Boat International Media
- Industry: Media
- Founded: 1983
- Headquarters: Hartfield Road, London, UK
- Products: Boat International Boat International US Edition Boat International Russia Boat International Turkey Dockwalk The Superyachts Futureyachts Charterfleet

= Boat International Media =

Boat International Media is a luxury lifestyle publishing company based in Wimbledon, London. The company publishes the magazines. Boat International Boat International US Edition and Dockwalk. It runs the websites boatinternational.com and dockwalk.com. It also publishes annual books including, The Superyachts a compendium of some of the biggest and best superyacht launches from the last year.

==Magazines==
Boat International was launched in 1983 as the senior title in superyachting. It is a monthly, English language, superyachting magazine distributed in 55 different countries. The magazine was relaunched with the same title in 2014 and now includes more lifestyle content aimed at an affluent audience.

Boat International US Edition, originally launched in 1988 as ShowBoats International, is published 11 times a year and distributed throughout North America from a publishing base in Fort Lauderdale, Florida.

In the January editions of Boat International and Boat International US Edition, the company publishes the Top 101 – the list of the world’s biggest superyachts by length. In the same issue, the company publishes the annual Global Order Book, which shows the current state of the superyacht market.

In 2018, the company launched two new external supplements – 12/24, which focuses on yachts between 12 and 24 metres in length; and Life Under Sail, which centres on the sailing lifestyle.

Boat International Turkey is a licensed edition published in Turkish and launched in 2016.

Dockwalk was launched in 1998, and targets captains and crew of superyachts around the globe.

== Annuals ==
At the Monaco Yacht Show each year, the company releases its latest The Superyachts annual, which was originally launched in 1987. The hardback, coffee-table book features some of the biggest and hard-to-access superyachts launched throughout the year.

Charterfleet, first published in 1992, contains superyachts for charter at various locations around the world.

In 2018, the company launched Superyacht Interiors, featuring interviews with leading superyacht designers, and interiors companies serving the superyacht industry.

== Events ==
Each year Boat International Media organises the World Superyacht Awards, which celebrate the best yachts from the previous year. The awards are judged by a panel of superyacht owners and industry leaders who undertake to visit as many of the nominated yachts as possible before making their judgements. In 2020, the Awards will be held in London in May. Previous editions have been held in Istanbul, Venice, Amsterdam and Florence.

The Superyacht Design Festival is another annual event, originally launched in 2008, which attracts an audience of superyacht designers, builders and owners. After a number of years in the Austrian ski resort of Kitzbuhel, the event is moving to the Italian ski resort of Cortina d’Ampezzo in January 2019.
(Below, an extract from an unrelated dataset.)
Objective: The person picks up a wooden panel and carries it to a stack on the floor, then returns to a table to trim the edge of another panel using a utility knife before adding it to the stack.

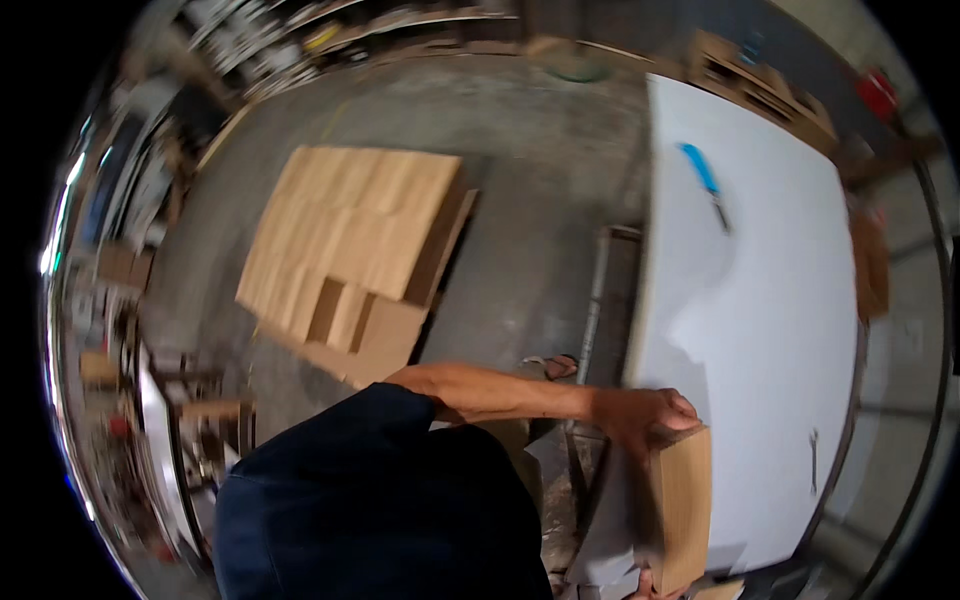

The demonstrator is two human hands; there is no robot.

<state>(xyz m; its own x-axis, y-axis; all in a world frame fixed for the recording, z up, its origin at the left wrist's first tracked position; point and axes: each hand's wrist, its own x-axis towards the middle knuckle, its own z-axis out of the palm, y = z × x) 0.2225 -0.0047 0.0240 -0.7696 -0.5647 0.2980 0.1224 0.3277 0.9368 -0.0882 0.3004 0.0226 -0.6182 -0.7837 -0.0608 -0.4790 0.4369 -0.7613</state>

At the Superyacht Design Symposium each year, the winners of the annual Design & innovation Awards are also revealed. These are awarded to designers and builders of superyachts for styling, naval architecture, innovation and technology.

The Young Designer of the Year is an annual competition for up and coming designers.
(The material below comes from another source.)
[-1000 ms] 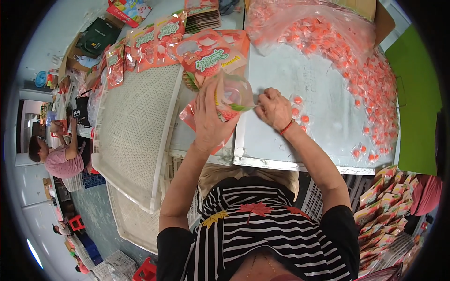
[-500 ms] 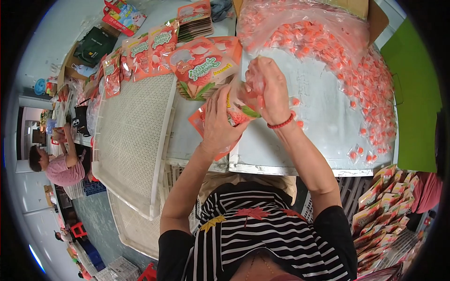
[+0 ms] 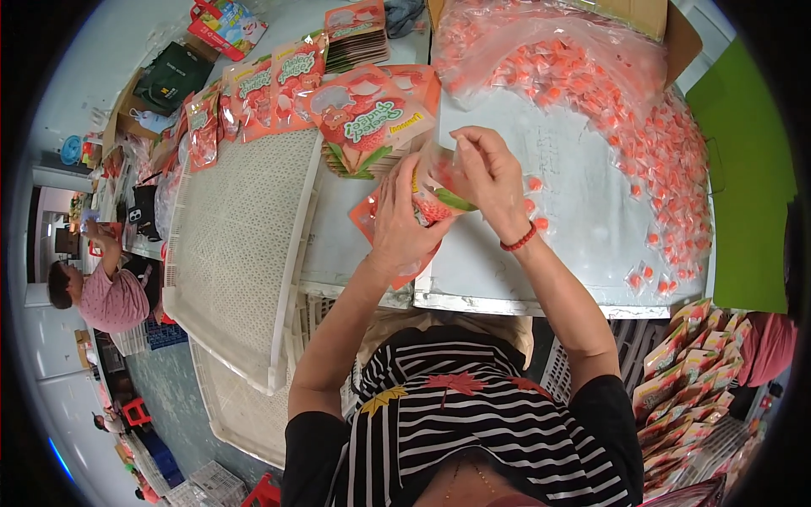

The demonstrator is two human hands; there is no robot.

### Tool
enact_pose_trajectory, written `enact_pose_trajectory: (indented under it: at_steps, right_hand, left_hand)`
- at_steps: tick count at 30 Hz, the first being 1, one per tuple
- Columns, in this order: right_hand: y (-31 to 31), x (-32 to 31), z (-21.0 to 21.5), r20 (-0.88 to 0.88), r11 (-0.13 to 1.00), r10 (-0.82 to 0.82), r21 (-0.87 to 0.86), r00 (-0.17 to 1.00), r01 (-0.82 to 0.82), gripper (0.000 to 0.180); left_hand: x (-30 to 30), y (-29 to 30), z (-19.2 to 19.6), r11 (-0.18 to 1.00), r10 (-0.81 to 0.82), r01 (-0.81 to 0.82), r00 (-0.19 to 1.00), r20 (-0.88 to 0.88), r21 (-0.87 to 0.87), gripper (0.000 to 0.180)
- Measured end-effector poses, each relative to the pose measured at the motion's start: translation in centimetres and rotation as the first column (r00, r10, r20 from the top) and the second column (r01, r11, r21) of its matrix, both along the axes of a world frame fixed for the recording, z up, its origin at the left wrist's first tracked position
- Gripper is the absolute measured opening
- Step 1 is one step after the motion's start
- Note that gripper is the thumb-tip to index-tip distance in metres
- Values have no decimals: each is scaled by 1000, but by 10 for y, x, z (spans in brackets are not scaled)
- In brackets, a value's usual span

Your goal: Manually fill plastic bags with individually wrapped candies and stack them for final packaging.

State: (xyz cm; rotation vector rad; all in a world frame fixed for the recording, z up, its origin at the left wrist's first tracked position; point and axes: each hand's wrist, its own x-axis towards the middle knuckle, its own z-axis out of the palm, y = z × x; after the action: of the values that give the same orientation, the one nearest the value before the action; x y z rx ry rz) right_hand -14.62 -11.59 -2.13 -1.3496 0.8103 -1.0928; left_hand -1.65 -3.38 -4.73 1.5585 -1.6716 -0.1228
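Observation:
My left hand (image 3: 397, 221) is wrapped round a pink and orange pouch (image 3: 438, 203) with fruit printed on it, its open mouth facing right. At that mouth is my right hand (image 3: 496, 179), a red bead bracelet on its wrist. Its fingers are curled with the thumb against them; what they hold, if anything, is hidden. Pink wrapped sweets show dimly at the pouch's mouth. A few loose wrapped sweets (image 3: 534, 182) lie right of my right hand. Just beyond my left hand sits a stack of flat pouches (image 3: 372, 114).
A large heap of wrapped sweets (image 3: 667, 169) spreads along the table's right side from a clear plastic bag (image 3: 574, 42). White perforated trays (image 3: 241, 220) stand at left. Pouches fill a crate (image 3: 688, 363) at lower right. Another person (image 3: 114, 296) sits far left.
My right hand has turned and lowered at the pouch's mouth; the sweets seen in its grasp before no longer show there. My left hand keeps its hold on the pouch.

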Motion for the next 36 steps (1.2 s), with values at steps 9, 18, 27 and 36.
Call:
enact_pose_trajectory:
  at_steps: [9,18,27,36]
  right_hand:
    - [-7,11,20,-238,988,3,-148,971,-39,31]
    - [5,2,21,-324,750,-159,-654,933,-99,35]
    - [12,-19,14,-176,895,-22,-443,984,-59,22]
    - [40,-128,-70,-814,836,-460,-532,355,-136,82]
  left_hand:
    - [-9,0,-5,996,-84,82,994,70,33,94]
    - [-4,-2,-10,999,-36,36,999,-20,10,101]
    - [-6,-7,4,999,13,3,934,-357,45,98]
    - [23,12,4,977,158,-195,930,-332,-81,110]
The Ocean Awards were launched in 2015, and celebrate the people and projects working towards the protection of the oceans. The event aims to "recognise individuals, community groups, organisations and businesses that have made significant contributions to the health of the marine environment, to the sustainable management of marine resources, or to public engagement with the oceans and seas". Previous winners of awards have included charity founders, scientific researchers, lawyers and documentary producers.

In 2018, Boat International Media also launched Ocean Talks, a day of presentations and networking, bringing together activists, scientists and members from the superyacht community in order to discuss the issues facing our oceans. The 2018 edition was held at the Royal Geographical Society in London.

== Boat Pro ==
In 2018, the company launched its Boat Pro data service – available via paid subscription. The service aims to supply subscribers with live market data on the superyacht industry.